- Exercise description
Each time a line of the listing holds "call", copy that line.

★ ★ ★ ★ ★ ★ ★

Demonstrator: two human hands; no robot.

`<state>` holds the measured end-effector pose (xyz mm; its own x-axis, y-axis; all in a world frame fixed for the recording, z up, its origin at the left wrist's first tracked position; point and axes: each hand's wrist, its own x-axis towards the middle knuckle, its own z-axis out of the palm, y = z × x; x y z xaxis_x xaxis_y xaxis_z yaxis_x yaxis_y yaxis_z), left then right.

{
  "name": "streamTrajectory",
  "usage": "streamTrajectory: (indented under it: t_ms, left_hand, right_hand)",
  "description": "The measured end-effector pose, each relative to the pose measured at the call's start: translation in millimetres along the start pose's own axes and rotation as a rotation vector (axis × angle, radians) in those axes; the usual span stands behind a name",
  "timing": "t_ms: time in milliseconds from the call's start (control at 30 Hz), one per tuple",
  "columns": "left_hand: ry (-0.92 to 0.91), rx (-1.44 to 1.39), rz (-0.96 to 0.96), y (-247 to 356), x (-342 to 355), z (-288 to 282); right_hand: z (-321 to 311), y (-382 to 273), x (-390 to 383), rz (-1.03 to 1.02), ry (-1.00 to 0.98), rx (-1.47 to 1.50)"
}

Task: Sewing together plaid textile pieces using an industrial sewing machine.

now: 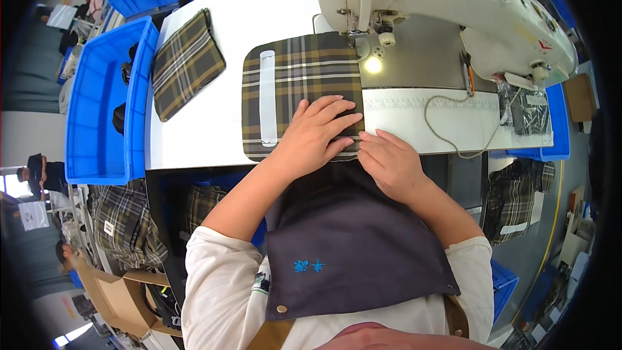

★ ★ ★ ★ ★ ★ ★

- Finished task
  "description": "The measured end-effector pose, each relative to the pose measured at the call's start: translation in millimetres along the start pose's own axes and rotation as a rotation vector (axis × angle, radians) in those axes; the usual span stands behind a name",
  "timing": "t_ms: time in milliseconds from the call's start (control at 30 Hz), one per tuple",

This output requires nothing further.